Scenario A: A Flywheel At Work
Imagine this.
It was a quiet Tuesday afternoon.
The team had built an internal decision-support system to assist customer support agents with ticket classification and routing.
The system had been running steadily for several weeks. Its role was narrow but important: classify inbound support requests, route them to the right team, and attach a short explanation so humans could act quickly and confidently.
The system was doing its job.
As part of a routine review, an operator noticed a small shift. Resolution times for one class of requests had begun to creep upward over the past few days. The change was subtle, but consistent enough to merit a closer look.
Every routing decision carried context: the input, the model’s confidence, and the eventual outcome. That information flowed into a lightweight daily review, treated as ordinary operating practice rather than an exception.
A small sample made the pattern clear.
Requests that combined billing changes with technical issues were routed correctly, but the explanations lacked clarity. Humans were resolving the cases successfully, yet only after rereading the original request and reconstructing intent themselves.
The system was reaching the right destination, but leaving too much work for the human on the other side.
This fell well within the system’s current scope. Still, it revealed something important: explanation quality mattered operationally, even when accuracy appeared strong.
The operator flagged the pattern and brought it into the next review.
The conversation stayed grounded. The question was not whether the model was “good,” but whether the system was reinforcing the behavior the team actually valued.
Explanation quality had been assumed to improve alongside routing accuracy. The data now showed that assumption clearly enough to examine it.
A small change followed. A new outcome category was added: correct route, weak explanation. Recent cases were tagged. The evaluation harness was updated to surface the signal explicitly.

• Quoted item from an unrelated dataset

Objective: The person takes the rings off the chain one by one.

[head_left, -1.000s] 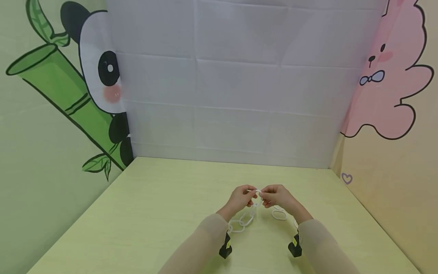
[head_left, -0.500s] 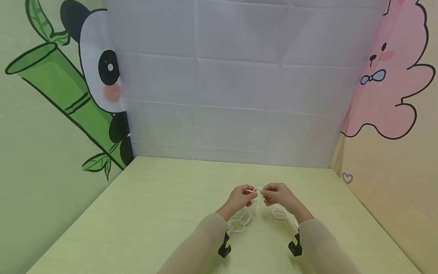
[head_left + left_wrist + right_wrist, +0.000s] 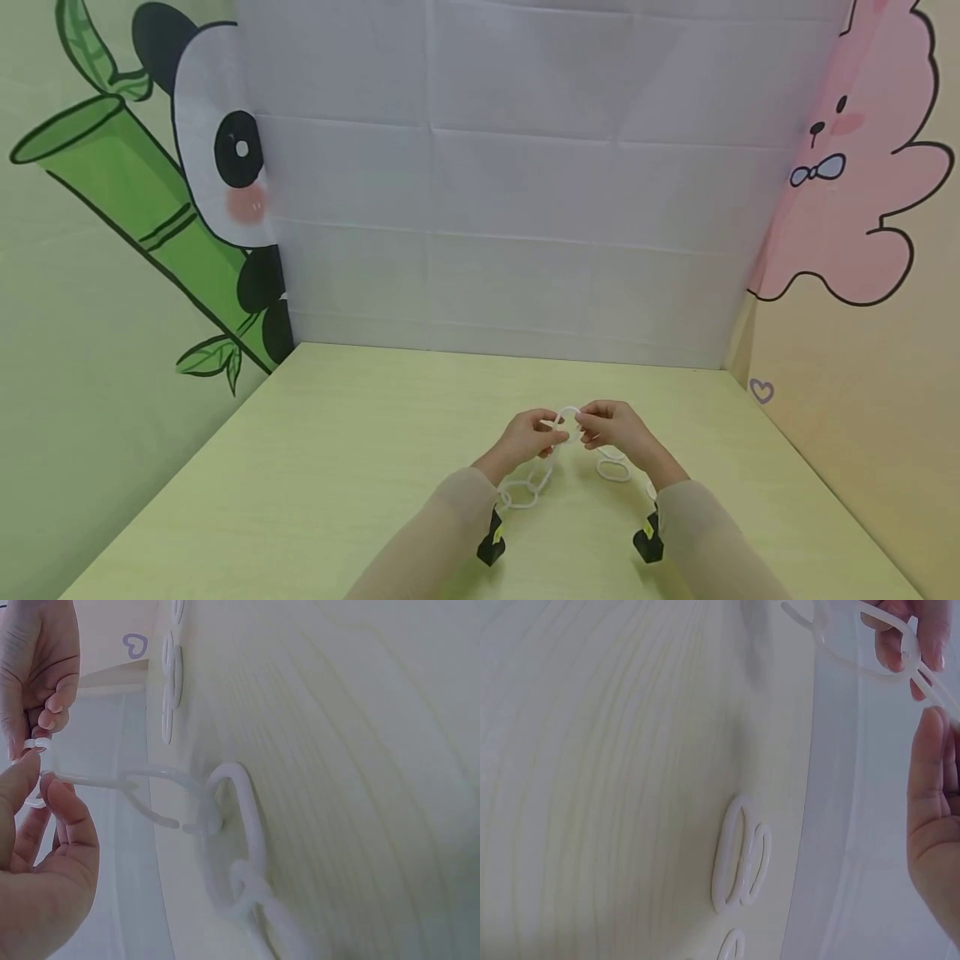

The system continued running as usual.
Within days, the new signal appeared consistently in review. Sometimes it improved. Sometimes it plateaued. Each result added clarity about how the system behaved under real usage.
A week later, the team made a focused adjustment to the explanation prompt. It shipped behind a flag. The signal improved steadily.
Resolution times returned to baseline. Manual clarification declined. More importantly, explanation quality became visible early, while the cost of adjustment was still low.
From the outside, nothing changed.
Internally, the system had learned because the loop was intact:
- Actions produced signals.
- Signals informed evaluation.
- Evaluation shaped behavior.
The operator left a short note explaining what changed and why, written written for the next person who would inherit the system.
Two weeks later, another pattern surfaced and followed the same path.
The system grew easier to operate, easier to reason about, and incrementally more trustworthy.
That is what a working flywheel feels like.